The complaint, which was reported by The Washington Post, surfaced the day after the Centers for Disease Control and Prevention confirmed the first known instance of a person testing positive without exposure to anyone known to be infected with the coronavirus, also known as Covid-19, or recent travels to any of the countries where it is circulating. The C.D.C. said that it was possible the patient, who is a resident of Solano County, Calif. — home to Travis Air Force Base — could have been exposed to a returning traveler who was infected.

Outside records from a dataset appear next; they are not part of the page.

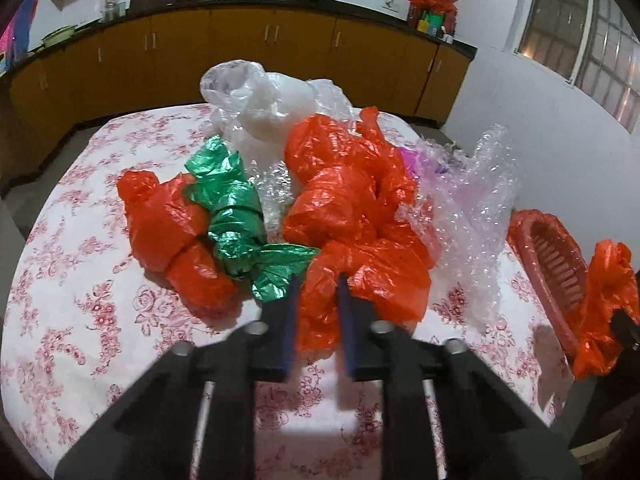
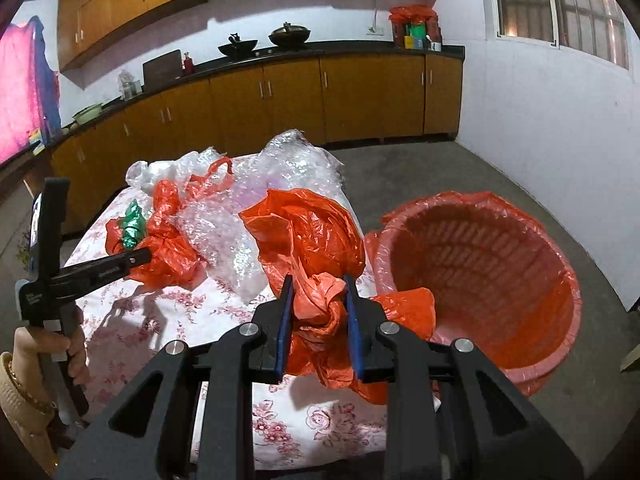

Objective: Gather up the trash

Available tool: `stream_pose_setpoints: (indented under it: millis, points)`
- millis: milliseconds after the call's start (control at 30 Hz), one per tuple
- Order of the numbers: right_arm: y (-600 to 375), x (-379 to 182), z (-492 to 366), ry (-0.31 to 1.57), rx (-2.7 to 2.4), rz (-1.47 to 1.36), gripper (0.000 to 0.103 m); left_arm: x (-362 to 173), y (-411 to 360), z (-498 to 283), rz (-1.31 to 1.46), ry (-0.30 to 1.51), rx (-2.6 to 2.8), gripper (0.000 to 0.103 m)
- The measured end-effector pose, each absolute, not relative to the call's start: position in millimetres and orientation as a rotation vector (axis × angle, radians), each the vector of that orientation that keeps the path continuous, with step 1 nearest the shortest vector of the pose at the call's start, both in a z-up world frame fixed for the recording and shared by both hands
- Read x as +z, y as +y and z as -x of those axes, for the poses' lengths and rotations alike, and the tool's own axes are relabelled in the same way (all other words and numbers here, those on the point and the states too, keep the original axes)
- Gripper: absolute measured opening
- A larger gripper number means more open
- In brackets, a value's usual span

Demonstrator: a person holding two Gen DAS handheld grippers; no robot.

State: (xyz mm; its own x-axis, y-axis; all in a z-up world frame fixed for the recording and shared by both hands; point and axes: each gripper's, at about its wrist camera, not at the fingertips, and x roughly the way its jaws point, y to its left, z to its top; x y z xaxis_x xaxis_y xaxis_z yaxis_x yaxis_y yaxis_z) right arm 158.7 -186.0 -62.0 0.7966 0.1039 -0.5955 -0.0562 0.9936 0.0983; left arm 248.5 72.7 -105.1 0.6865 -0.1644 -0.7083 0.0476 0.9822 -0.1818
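- The orange bags (image 1: pixel 352 216) are seen as thin, glossy, crinkled plastic film.
- The green bag (image 1: pixel 236 216) is shown with a shiny, almost metallic sheen.
- Bubble wrap (image 1: pixel 472 200) is seen as clear, pimpled plastic.
- The tablecloth (image 1: pixel 80 280) appears matt, printed cloth.
- The basket (image 2: pixel 480 272) is moulded, slotted plastic, lined with glossy film.
- The cabinets (image 2: pixel 360 96) look like smooth wood.

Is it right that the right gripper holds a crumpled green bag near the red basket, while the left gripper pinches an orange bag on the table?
Not quite. The right gripper holds a crumpled orange bag, not a green one, as the right wrist view shows. The rest stands: it is near the red basket, and the left gripper pinches an orange bag on the table.
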Motion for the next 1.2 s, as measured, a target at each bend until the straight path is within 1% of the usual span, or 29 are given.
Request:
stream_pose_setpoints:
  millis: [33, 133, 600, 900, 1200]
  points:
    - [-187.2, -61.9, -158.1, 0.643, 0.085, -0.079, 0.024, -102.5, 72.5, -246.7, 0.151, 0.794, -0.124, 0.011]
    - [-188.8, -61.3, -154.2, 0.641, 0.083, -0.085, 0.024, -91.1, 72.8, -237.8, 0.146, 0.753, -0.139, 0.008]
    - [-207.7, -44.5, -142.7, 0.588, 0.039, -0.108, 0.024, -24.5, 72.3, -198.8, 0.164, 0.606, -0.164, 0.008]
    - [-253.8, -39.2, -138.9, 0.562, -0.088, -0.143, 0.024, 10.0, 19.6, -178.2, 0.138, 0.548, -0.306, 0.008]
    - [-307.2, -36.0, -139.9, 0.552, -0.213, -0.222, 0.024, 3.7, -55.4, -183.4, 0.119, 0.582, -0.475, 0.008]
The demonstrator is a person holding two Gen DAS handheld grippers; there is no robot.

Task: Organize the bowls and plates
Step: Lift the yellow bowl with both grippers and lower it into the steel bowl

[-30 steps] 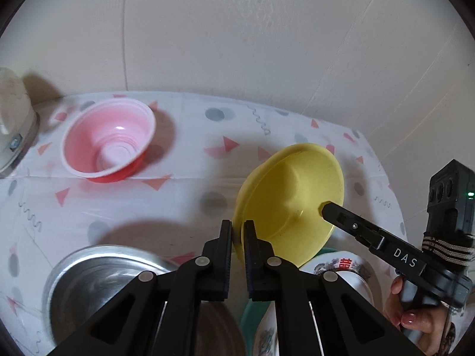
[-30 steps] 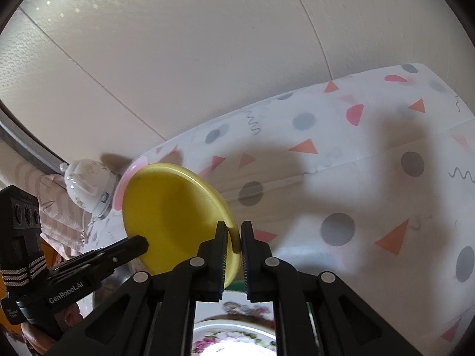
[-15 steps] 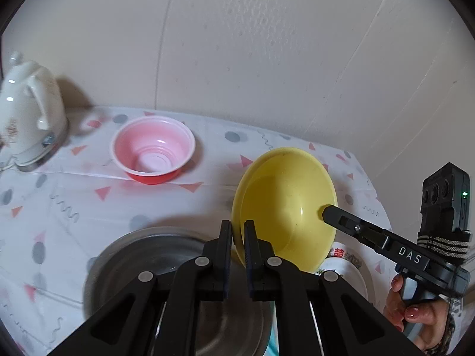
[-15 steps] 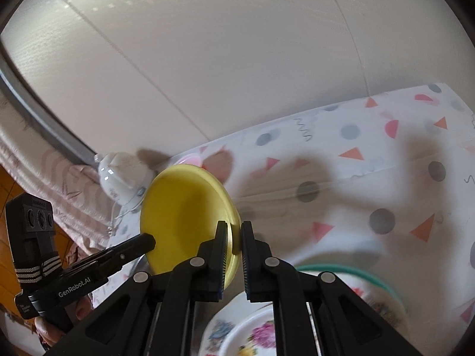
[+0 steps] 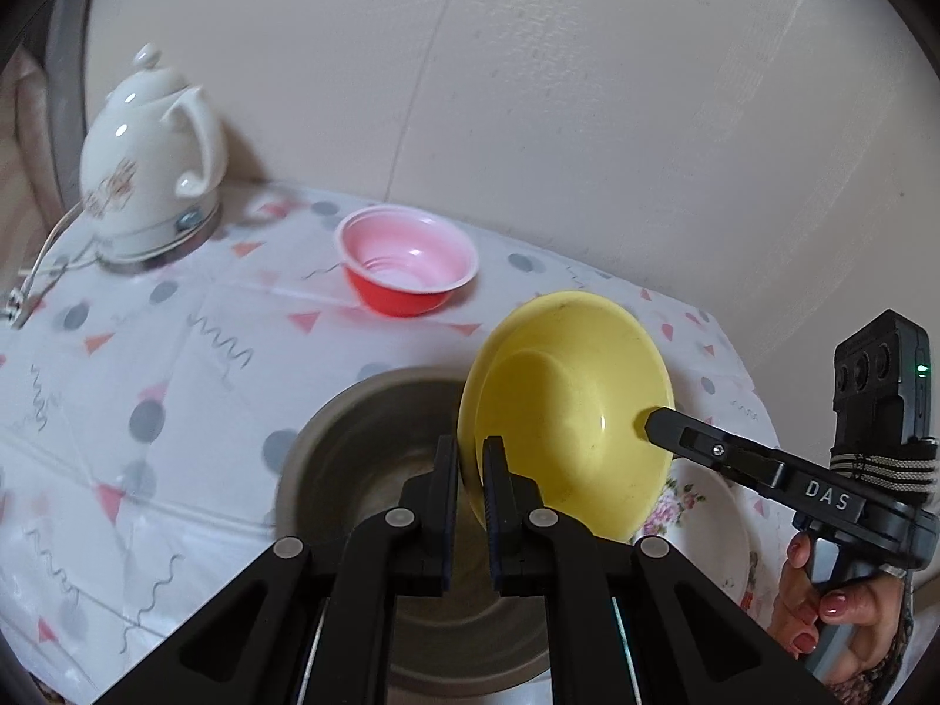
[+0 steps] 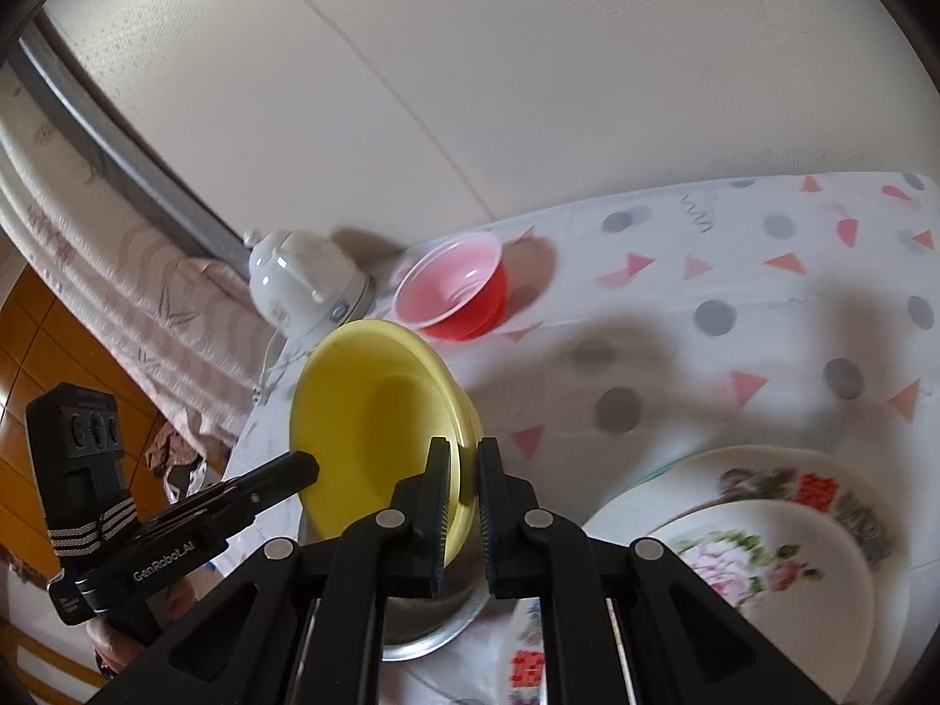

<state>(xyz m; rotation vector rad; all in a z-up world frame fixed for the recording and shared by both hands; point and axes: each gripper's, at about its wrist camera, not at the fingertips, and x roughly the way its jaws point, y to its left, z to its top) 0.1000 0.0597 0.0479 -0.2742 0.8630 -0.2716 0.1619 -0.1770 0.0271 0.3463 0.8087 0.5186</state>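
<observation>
Above the round steel basin (image 5: 376,458) on the table (image 5: 176,352), both tongs pinch opposite rims of the tilted yellow plastic plate (image 5: 564,411): left tongs (image 5: 468,470) and right tongs (image 6: 464,476) each closed on it, probably to steady a transfer. Nearby stand a red plastic bowl (image 5: 408,270), white kettle (image 5: 147,164) and floral plates (image 6: 764,540).
</observation>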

March Air Reserve Base in Riverside, Calif., housed 195 people evacuated from Wuhan, China, for 14 days beginning in late January, while Travis in Northern California has housed a number of quarantined people in recent weeks, including some of the approximately 400 Americans on the Diamond Princess cruise ship that had docked in Japan. –New York Times
The whistle blower claims that the staff members, who had some experience with emergency management, were not properly prepared for the task at hand.
“They were not properly trained or equipped to operate in a public health emergency situation,” wrote the official. “They were potentially exposed to coronavirus; appropriate measures were not taken to protect the staff from potential infection; and appropriate steps were not taken to quarantine, monitor or test them during their deployment and upon their return home.”